▶ _Required action_: Repeat verbatim, and only, the lines of the data below, beginning at the line that contains "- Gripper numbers" and stopping after the line that contains "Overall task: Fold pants".

▶ _Data below_:
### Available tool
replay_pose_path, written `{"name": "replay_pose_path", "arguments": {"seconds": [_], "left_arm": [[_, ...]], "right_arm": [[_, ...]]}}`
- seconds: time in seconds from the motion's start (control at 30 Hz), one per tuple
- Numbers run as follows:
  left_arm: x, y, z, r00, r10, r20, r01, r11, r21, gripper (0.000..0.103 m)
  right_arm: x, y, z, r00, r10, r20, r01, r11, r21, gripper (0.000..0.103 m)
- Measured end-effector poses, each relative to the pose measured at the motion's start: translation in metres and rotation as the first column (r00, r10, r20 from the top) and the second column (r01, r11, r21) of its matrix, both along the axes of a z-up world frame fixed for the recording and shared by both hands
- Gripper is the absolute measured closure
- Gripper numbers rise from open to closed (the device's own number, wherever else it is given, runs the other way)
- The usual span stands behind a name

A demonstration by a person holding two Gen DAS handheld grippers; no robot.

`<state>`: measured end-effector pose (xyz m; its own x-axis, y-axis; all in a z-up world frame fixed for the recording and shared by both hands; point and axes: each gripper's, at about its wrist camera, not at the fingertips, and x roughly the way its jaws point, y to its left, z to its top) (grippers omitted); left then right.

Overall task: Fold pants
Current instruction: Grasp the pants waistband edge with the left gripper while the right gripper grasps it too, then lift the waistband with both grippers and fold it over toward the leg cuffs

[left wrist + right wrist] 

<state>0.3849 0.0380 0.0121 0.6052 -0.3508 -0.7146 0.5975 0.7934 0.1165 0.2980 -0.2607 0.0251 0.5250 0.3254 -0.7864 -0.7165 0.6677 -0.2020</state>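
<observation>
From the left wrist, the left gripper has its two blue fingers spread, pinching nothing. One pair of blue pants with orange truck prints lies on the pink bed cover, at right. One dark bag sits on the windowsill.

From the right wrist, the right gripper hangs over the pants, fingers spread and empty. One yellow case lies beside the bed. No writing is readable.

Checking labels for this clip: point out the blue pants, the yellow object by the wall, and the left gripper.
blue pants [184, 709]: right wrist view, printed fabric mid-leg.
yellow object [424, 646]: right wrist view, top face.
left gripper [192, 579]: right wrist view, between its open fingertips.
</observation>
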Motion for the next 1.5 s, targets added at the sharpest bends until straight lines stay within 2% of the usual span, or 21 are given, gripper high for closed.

▶ _Written response_:
- Gripper numbers rise from open to closed (the device's own number, wherever else it is given, runs the other way)
- The usual span stands behind a name

A demonstration by a person holding two Gen DAS handheld grippers; no robot.

`<state>`: measured end-effector pose (xyz m; its own x-axis, y-axis; all in a z-up world frame fixed for the recording and shared by both hands; point and axes: each gripper's, at about its wrist camera, not at the fingertips, and x roughly the way its jaws point, y to its left, z to its top) (grippers omitted); left then right.

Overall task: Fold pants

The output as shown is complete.